Caro provedor de acesso à Internet, o título não é uma falácia provocativa para chamar a sua atenção. É apenas uma constatação do que está acontecendo no mercado de telecomunicações e informática neste país. Não só uma constatação, mas uma certeza inabalável de que o seu fim está realmente próximo. E isto não é porque os seus serviços sejam inúteis. Pelo contrário, o Brasil necessita de provedores independentes de acesso à Internet, para fomentar a inclusão digital da população mais distante das grandes cidades e diminuir as desigualdades regionais no acesso às tecnologias de informação e comunicação.

Aliás, a Anatel constatou, nas suas últimas consultas públicas, a escassez de provedores de acesso à Internet na região Norte e Nordeste. Porém, somente a verificação não é suficiente. Há que se agir positivamente, financiando e implementando políticas públicas, a fim de se possibilitar o incremento e a melhor distribuição de provedores de acesso para estas regiões carentes. Contudo, a atuação e omissão desta agência governamental, exponencializada pela estrutura do mercado de telecomunicações criada pela Lei Geral de Telecomunicações de 1996, não tem sido feita com vistas à aplicação de políticas públicas de fomento das novas tecnologias de informação e comunicação, em conformidade com o que determina o art. 19 da Lei Geral de Telecomunicações.

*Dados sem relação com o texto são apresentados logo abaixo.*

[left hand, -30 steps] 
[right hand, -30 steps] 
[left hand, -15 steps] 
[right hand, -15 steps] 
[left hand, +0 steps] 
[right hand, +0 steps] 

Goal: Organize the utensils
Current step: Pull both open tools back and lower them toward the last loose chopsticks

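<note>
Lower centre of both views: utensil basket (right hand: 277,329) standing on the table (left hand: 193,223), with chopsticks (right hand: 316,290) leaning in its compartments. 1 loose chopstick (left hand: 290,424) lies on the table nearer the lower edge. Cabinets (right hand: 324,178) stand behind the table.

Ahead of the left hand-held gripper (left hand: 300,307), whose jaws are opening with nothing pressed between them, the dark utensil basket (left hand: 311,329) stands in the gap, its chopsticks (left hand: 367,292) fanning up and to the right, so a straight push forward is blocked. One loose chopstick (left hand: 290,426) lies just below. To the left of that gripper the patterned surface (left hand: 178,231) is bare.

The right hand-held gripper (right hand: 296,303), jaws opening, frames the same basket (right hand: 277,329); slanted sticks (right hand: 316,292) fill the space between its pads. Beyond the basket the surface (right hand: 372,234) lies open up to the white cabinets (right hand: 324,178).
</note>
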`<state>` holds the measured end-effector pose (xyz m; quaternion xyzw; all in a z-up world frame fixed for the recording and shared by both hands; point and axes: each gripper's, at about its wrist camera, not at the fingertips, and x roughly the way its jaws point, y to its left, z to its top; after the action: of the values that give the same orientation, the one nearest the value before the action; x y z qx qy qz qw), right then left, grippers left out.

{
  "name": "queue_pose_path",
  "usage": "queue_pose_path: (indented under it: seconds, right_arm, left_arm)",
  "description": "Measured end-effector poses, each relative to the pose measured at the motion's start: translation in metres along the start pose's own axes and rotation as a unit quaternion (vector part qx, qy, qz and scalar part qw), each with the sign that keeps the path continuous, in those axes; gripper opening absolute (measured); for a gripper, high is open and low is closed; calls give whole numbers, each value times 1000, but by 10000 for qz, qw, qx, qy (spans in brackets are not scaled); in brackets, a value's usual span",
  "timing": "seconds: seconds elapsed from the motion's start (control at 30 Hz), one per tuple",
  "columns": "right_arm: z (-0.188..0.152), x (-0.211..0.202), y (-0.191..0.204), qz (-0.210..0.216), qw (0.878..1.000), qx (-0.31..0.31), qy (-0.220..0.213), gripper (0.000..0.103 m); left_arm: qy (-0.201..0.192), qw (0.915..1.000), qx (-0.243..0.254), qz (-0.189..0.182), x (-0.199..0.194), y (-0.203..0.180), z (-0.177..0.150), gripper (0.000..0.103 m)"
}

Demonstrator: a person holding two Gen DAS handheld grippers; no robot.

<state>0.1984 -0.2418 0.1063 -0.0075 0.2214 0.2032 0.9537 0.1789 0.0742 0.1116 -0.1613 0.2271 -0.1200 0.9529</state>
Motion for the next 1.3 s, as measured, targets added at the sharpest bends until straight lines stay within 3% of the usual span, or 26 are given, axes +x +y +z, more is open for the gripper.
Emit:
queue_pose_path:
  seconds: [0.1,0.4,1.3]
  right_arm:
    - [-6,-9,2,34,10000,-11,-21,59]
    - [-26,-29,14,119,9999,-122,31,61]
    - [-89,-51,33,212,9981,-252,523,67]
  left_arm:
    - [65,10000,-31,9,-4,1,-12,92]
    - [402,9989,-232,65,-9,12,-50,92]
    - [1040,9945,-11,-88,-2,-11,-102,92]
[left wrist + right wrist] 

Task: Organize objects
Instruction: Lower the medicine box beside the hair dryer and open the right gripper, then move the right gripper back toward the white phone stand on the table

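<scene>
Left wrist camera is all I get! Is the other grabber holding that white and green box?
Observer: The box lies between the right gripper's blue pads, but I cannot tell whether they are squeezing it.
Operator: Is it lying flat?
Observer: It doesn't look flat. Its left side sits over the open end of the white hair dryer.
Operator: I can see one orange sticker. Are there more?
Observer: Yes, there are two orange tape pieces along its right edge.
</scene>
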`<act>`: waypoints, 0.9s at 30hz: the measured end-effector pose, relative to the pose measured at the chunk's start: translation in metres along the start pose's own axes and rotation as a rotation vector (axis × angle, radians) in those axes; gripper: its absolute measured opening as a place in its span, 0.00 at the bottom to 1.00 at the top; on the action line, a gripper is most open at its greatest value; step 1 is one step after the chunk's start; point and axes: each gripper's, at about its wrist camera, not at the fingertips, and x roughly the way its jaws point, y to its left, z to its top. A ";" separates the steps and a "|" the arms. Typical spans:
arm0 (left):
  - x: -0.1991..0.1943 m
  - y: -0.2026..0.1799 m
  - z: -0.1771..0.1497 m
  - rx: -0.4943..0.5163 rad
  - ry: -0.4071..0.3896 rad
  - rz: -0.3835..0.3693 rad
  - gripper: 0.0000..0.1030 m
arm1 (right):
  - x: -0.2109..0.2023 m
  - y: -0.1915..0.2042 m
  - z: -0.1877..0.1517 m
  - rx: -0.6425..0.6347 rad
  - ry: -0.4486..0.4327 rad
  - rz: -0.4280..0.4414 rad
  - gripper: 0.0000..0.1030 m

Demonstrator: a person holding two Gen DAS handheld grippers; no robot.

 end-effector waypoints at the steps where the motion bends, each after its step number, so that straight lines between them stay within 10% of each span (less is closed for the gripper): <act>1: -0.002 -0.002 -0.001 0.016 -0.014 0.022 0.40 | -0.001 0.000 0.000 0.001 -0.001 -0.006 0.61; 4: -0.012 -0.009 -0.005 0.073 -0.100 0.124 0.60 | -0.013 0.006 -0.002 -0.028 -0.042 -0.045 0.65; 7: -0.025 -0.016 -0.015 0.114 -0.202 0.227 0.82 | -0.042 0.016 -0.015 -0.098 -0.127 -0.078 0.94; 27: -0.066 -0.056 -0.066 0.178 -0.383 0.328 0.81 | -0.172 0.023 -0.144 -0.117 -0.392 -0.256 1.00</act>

Caro provedor, a Anatel não está ajudando em nada mesmo. Além de não regulamentar o compartilhamento da rede física, tal como determinado no art. 155 da LGT, pois é do interesse coletivo a ampliação da concorrência tanto no mercado de telefonia quanto no de provimento de acesso à Internet. Esta omissão desta agência impede que você, provedor de acesso, concorra com as empresas de telecomunicações, especificamente no que tange ao provimento de acesso em banda larga. Por outro lado, ela cria normas que o afasta dos serviços maiores e rentáveis, tais como os Serviços de Comunicação Digital e Multimídia, inviabilizando a sua participação ao exigirem licenças por valores absurdos e inviáveis para empreendedores de parco poder econômico.

Antes de entrar na questão destes Serviços de Comunicação que estão sendo criados e voltando para o assunto do compartilhamento da rede física, a falta desta regulamentação traz conseqüências perniciosas, pois realça mais as diferenças de poder econômico e manutenção dos monopólios regionais das grandes empresas de telecomunicações. Este quadro hoje é mais visível para você, provedor, no provimento de acesso à Internet via banda larga.

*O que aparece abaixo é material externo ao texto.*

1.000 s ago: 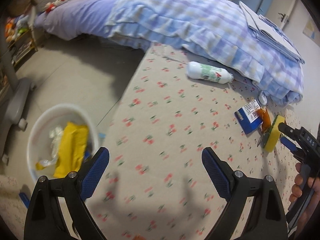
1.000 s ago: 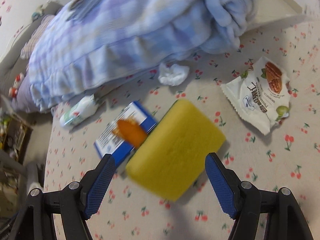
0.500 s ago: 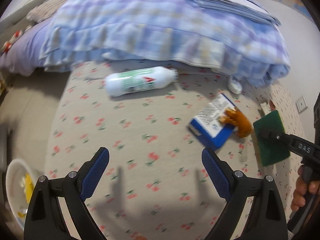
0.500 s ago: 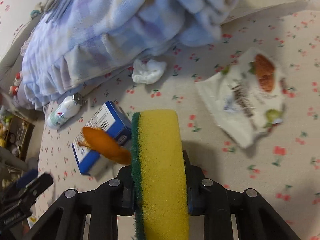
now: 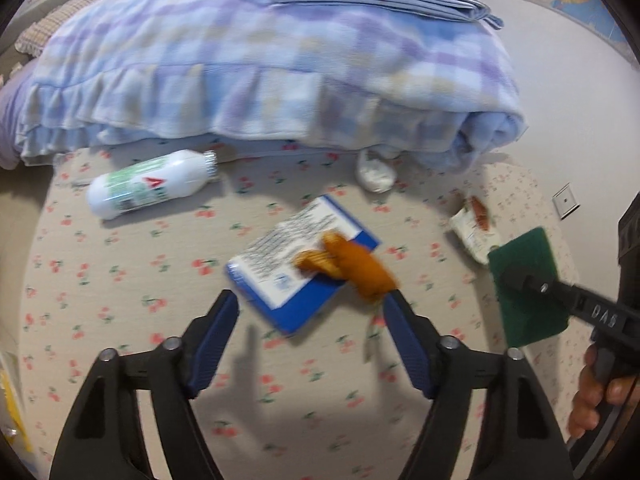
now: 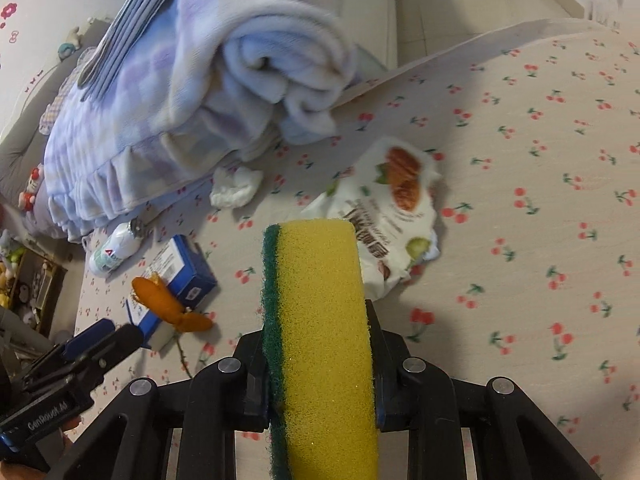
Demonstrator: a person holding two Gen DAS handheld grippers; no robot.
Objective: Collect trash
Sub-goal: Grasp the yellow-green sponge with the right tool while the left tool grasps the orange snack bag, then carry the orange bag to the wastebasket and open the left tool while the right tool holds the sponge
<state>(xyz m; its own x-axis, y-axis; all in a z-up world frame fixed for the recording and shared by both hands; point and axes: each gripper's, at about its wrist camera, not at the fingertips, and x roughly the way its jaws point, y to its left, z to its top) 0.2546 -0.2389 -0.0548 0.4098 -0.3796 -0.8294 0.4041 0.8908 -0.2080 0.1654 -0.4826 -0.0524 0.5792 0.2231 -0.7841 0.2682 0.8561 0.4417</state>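
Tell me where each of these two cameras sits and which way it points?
Left wrist: on the left hand-held gripper, looking down at the blue box on the cherry-print sheet; its jaws, just narrowing, show, empty.
Right wrist: on the right hand-held gripper, looking down the sponge it clamps.
Shared: box, orange peel, white bottle, snack bag, blanket.

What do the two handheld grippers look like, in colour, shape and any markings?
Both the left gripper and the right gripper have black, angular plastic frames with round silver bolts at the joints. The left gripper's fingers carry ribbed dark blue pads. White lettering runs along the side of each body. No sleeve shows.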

Aí cria a Anatel, juntamente com as empresas de STFC detentoras do meio físico de telecomunicações, uma aberração jurídica de que para a realização do provimento de acesso via ADSL, prestados por elas, é necessária a sua contratação, o que, de fato, tecnologicamente, não é. Mas você já sabe disto.

Baseiam-se estes artífices na proibição do art. 86 da LGT, que impede que uma mesma empresa de telecomunicações forneça dois serviços diferentes. Ou seja, quem presta serviço telefônico fixo comutado não pode, por exemplo, prestar serviço de comunicação multimídia. Neste sentido, admite-se que as empresas de telecomunicações obriguem os usuários a contratarem um ficto provedor de acesso, você no caso, que não fornece serviço algum de conexão.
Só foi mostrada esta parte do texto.